Decisão liminar determina reabertura do Educacenso 2025 para ajuste de mais de 46 mil matrículas classificadas de forma incorreta, preservando repasses do Fundeb em 2026

 PGE garante correção no Censo Escolar e evita perda de R$ 78 milhões na educação de Pernambuco Decisão liminar determina reabertura do Educacenso 2025 para ajuste de mais de 46 mil matrículas classificadas de forma incorreta, preservando repasses do Fundeb em 2026

Foto: Divulgação/SEE

A atuação da Procuradoria Geral do Estado de Pernambuco (PGE-PE) garantiu uma decisão liminar que evita um prejuízo estimado em mais de R$ 78 milhões aos cofres da educação estadual. A medida assegura a correção de dados do Censo Escolar 2025 que impactariam diretamente os repasses do Fundeb em 2026.

A decisão, proferida em 8 de abril pela 10ª Vara Federal em Pernambuco, determina que o Instituto Nacional de Estudos e Pesquisas Educacionais Anísio Teixeira (Inep) reabra, em até 72 horas, o sistema Educacenso 2025 para retificação das informações de 157 escolas da rede estadual. Após a reabertura, o Estado terá cinco dias úteis para realizar os ajustes.

A medida foi solicitada pela PGE-PE após a identificação de uma falha técnica no processo de migração de dados entre o Sistema de Informações Educacionais de Pernambuco (SIEPE) e o Educacenso. O erro resultou na classificação incorreta de 46.081 matrículas de tempo integral como sendo de tempo parcial, afetando 157 escolas e 1.328 turmas da rede estadual.

De acordo com as informações apresentadas pelo Estado, a inconsistência ocorreu porque, durante a migração, foram considerados apenas os dados da Formação Geral Básica (FGB), sem a inclusão automática dos Itinerários Formativos, que também compõem a carga horária do ensino integral. Com isso, a carga horária registrada ficou abaixo do mínimo exigido para essa modalidade.

O Estado demonstrou que o erro tem natureza técnica e sistêmica, comprovada por notas técnicas da Secretaria de Educação, e que a situação foi agravada por mudanças operacionais adotadas pelo próprio Inep no Censo Escolar de 2025.

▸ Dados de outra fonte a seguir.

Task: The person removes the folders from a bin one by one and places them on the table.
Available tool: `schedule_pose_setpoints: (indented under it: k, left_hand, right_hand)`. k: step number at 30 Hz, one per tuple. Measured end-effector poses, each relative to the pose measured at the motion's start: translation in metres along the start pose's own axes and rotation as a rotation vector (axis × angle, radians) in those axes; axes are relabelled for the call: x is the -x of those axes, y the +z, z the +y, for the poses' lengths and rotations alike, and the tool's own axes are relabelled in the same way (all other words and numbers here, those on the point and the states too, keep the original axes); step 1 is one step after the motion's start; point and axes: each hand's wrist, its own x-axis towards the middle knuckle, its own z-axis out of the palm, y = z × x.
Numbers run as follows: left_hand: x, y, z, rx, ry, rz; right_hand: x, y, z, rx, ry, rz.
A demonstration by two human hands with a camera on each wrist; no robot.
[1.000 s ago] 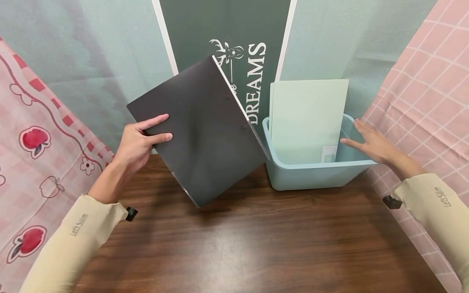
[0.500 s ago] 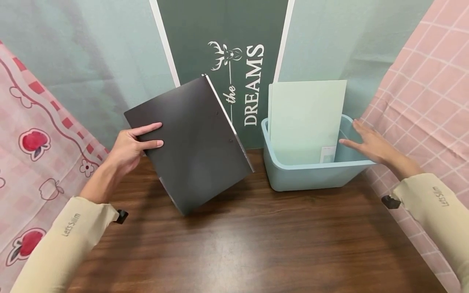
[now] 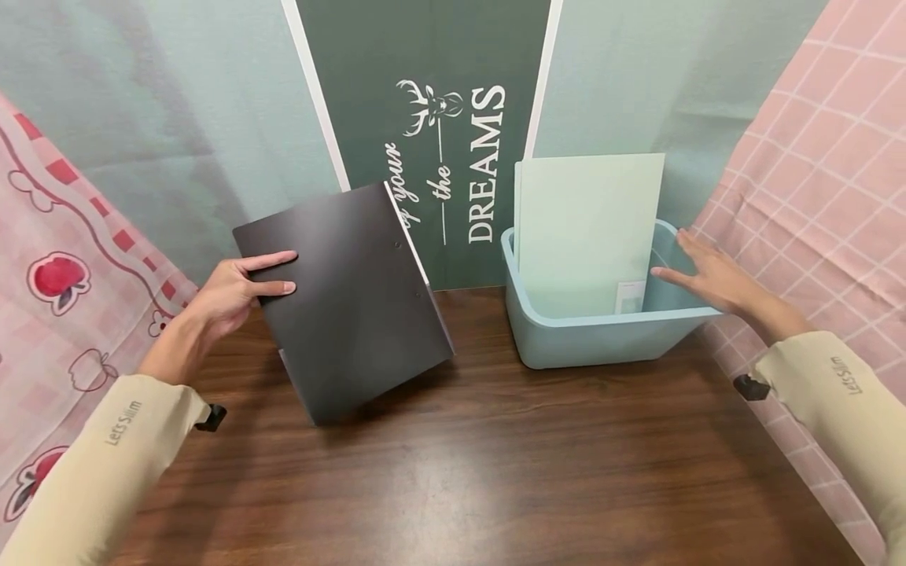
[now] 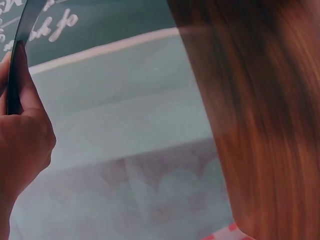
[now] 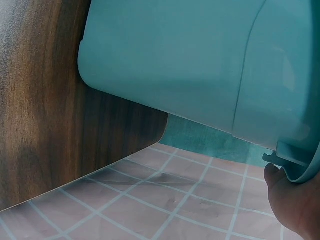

Sem a correção, a classificação equivocada das matrículas resultaria em redução nos repasses do Fundeb, com impacto estimado em R$ 78.777.828,31 ao longo de 2026.

Antes de recorrer ao Judiciário, o Estado buscou solucionar a questão administrativamente, mas o pedido foi negado pelo Inep. Ao analisar o caso, a Justiça considerou, entre outros pontos, a necessidade de garantir a fidedignidade dos dados do Censo Escolar e resguardar o direito à educação.

A urgência da medida também foi reconhecida em razão do cronograma do Censo, cujo fechamento definitivo poderia consolidar informações incorretas com efeitos financeiros imediatos para o Estado.

Com a decisão, será possível corrigir os dados e assegurar que os repasses do Fundeb reflitam adequadamente a realidade da rede estadual de ensino.